Me: "I need you to go into the living room, relax, and watch TV. I got this."

It's important to suggest they relax. It shows you care.


----------



## Ty Wrapp (Aug 24, 2011)

Barjack said:


> In general, I don't mind when a service call client wants to talk, especially in residential. It's their house, and they want to know what's going on. We also bill by the hour for troubleshooting. :thumbup:
> 
> I once worked with a well seasoned (old, didn't GAF) journeyman who would deliberately short out a circuit in front of a customer if they wouldn't leave him alone.
> 
> ...


----------



## Barjack (Mar 28, 2010)

Engineer Pills


----------



## 99cents (Aug 20, 2012)

I had a job to re-fixture a house and the homeowner was a clean freak. I made an apprentice out of her. She passed me tools and parts when I was on the ladder and boxed up all the garbage and vacuumed behind me. She saved me tons of time so I hung two pictures for her as well. She even ordered pizza for lunch  .


----------



## dawgs (Dec 1, 2007)

99cents said:


> I had a job to re-fixture a house and the homeowner was a clean freak. I made an apprentice out of her. She passed me tools and parts when I was on the ladder and boxed up all the garbage and vacuumed behind me. She saved me tons of time so I hung two pictures for her as well. She even ordered pizza for lunch  .


That's darn near a date.


----------



## Ontario (Sep 9, 2013)

"Don't worry about me, I'm fine. You can go about your business, I don't mind!"
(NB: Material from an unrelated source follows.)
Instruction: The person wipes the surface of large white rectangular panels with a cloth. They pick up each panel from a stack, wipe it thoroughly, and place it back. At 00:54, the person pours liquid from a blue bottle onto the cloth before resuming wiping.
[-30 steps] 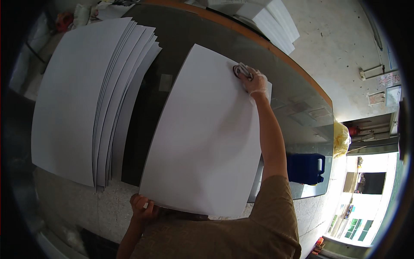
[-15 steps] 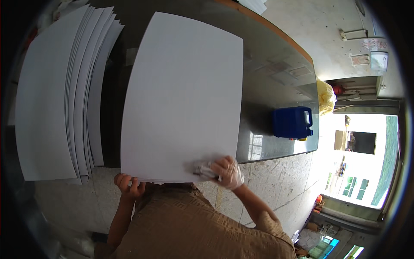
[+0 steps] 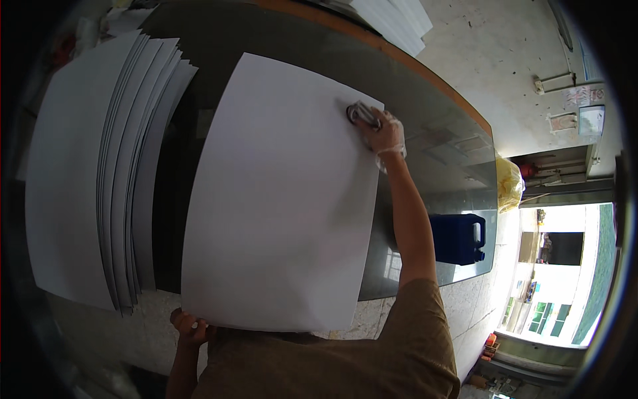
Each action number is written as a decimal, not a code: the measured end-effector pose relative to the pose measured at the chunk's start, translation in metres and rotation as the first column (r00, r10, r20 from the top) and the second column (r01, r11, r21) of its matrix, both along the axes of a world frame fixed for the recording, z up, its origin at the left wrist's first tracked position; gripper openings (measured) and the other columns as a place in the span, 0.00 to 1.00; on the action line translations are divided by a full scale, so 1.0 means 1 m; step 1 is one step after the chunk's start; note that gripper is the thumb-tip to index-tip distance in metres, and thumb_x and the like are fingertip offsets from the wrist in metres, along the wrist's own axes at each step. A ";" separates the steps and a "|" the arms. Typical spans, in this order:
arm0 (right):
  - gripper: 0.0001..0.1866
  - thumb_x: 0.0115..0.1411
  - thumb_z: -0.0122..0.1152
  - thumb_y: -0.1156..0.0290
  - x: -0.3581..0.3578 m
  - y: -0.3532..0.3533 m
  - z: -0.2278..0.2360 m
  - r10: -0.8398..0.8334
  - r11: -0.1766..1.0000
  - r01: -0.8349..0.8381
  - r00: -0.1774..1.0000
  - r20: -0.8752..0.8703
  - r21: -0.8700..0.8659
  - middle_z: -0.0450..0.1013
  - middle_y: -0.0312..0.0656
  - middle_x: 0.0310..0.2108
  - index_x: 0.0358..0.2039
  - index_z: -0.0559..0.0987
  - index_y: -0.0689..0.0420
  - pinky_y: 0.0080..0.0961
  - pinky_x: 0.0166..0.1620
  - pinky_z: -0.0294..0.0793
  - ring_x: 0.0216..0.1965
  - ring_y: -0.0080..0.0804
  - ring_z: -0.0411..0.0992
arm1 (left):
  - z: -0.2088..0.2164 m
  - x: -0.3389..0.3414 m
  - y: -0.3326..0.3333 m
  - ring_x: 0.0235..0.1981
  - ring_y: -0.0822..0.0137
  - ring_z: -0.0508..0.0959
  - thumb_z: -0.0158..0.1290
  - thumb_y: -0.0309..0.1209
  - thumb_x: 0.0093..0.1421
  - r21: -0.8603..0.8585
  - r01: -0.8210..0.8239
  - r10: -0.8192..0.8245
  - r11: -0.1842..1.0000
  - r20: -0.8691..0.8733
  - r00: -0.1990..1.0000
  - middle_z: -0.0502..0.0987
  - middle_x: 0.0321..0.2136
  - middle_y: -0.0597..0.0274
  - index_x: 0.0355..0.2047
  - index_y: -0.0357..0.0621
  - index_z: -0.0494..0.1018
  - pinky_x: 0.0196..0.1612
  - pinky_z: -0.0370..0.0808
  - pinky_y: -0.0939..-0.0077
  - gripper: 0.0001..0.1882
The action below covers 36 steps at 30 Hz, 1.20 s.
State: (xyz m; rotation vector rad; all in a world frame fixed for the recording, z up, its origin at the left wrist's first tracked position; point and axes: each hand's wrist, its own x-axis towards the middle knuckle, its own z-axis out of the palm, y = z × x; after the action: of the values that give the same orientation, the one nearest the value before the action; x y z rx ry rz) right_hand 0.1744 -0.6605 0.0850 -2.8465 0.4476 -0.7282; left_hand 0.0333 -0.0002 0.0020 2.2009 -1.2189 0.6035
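Observation:
A large white sheet point(image 3: 286, 193) lies before me on a dark, glossy table, its near edge reaching over the table's front. My left hand point(image 3: 190, 327) is closed at the sheet's near left corner, fingers curled against its edge. Stretched out to the far right corner, my right hand point(image 3: 385, 133) wears a clear plastic glove. It grips a small grey-and-white folded pad point(image 3: 363, 114) pressed on the sheet's surface; its exact kind cannot be made out. To the left stands a fanned stack of similar white sheets point(image 3: 73, 179).
A dark blue jerrycan point(image 3: 455, 239) stands on the glossy table point(image 3: 438, 153), right of my forearm. More white sheets point(image 3: 392, 20) lie beyond the table's orange-brown far edge. A yellow plastic bag point(image 3: 510, 186) is past the table's right end, near a bright window or doorway.
My right hand has swept the pad from the sheet's near right part to its far right corner. My left hand stays at the near left corner. The whole view has shifted slightly.

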 end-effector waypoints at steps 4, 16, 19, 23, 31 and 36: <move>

What I say to people who watch over me (especially when I'm doing 'slower' tasks like stripping wire, testing, looking over schematics etc).


----------



## 99cents (Aug 20, 2012)

dawgs said:


> That's darn near a date.


She did ask me to stick around at the end of the day when her sister arrived with a bottle of wine...


----------



## telsa (May 22, 2015)

jrannis said:


> I like to put them to work. With rare exception that's exactly what they want to do.
> 
> Make the sign of the cross with an open hand, say a random Latin word.
> Stuff like that.


Intone the Last Rites or the Pharaohic death chant.

Light some incense to drive away evil wave energy. 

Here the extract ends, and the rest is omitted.